▶ [Source material]:
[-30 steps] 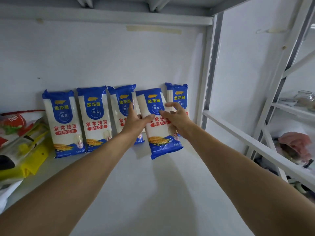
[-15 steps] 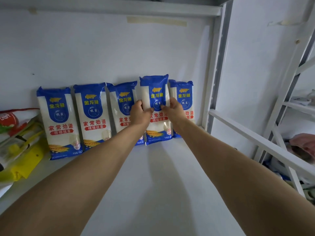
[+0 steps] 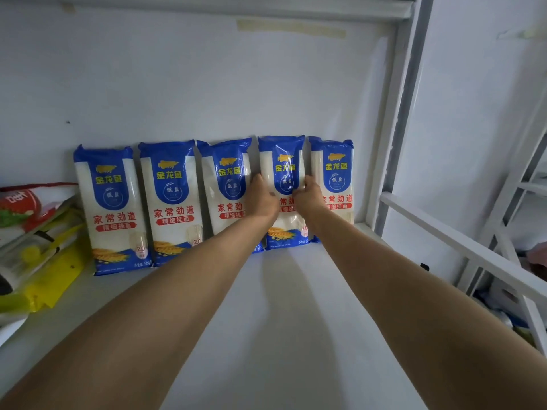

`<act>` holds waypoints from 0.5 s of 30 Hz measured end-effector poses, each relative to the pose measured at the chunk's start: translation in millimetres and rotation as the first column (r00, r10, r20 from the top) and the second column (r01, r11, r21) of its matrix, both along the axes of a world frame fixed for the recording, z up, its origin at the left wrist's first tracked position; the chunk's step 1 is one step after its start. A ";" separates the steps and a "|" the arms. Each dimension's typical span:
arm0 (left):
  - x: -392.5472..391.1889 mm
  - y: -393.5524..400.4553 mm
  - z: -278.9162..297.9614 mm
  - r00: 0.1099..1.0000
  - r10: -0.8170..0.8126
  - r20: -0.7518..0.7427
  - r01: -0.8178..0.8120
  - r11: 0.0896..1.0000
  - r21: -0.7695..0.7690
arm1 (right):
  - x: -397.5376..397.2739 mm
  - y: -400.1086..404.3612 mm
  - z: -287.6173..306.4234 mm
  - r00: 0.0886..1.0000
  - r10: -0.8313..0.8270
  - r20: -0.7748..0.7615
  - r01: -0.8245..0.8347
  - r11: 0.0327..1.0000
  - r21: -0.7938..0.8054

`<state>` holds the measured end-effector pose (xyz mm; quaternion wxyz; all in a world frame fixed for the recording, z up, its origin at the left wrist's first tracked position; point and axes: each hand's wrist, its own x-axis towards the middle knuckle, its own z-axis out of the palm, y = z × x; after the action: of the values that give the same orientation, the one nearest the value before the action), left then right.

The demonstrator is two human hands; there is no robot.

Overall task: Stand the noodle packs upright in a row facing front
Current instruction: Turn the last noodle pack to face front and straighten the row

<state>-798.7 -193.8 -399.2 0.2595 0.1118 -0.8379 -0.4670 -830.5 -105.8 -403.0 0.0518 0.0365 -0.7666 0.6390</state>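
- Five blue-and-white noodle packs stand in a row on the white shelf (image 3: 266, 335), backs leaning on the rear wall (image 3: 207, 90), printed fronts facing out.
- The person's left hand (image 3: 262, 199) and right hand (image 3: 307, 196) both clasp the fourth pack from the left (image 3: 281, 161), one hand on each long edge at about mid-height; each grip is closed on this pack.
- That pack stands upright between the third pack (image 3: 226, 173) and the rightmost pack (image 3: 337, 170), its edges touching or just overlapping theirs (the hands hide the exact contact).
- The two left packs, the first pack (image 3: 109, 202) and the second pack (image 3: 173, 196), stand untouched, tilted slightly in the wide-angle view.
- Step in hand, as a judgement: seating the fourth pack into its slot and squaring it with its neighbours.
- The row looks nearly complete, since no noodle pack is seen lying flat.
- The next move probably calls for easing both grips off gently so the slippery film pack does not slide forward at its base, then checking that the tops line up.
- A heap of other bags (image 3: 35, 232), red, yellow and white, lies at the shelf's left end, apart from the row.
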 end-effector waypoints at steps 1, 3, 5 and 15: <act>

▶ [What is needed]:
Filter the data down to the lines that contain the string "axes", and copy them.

▶ [Result below]:
`<act>` holds waypoints from 0.5 s of 30 Hz measured end-effector poses, each relative to the pose measured at the chunk's start: translation in millimetres and rotation as the first column (r00, r10, r20 from the top) and the second column (r01, r11, r21) of its matrix, both along the axes of a world frame fixed for the recording, z up, its origin at the left wrist's first tracked position; the chunk's step 1 is one step after its start. A ";" separates the steps and a "|" the arms. Each dimension's typical span:
`<state>` holds the measured end-effector pose (xyz mm; quaternion wxyz; all in a world frame fixed for the recording, z up, its origin at the left wrist's first tracked position; point and axes: each hand's wrist, its own x-axis towards the middle knuckle, its own z-axis out of the palm, y = z × x; after the action: of the values that give the same orientation, the one nearest the value before the action), left then right.

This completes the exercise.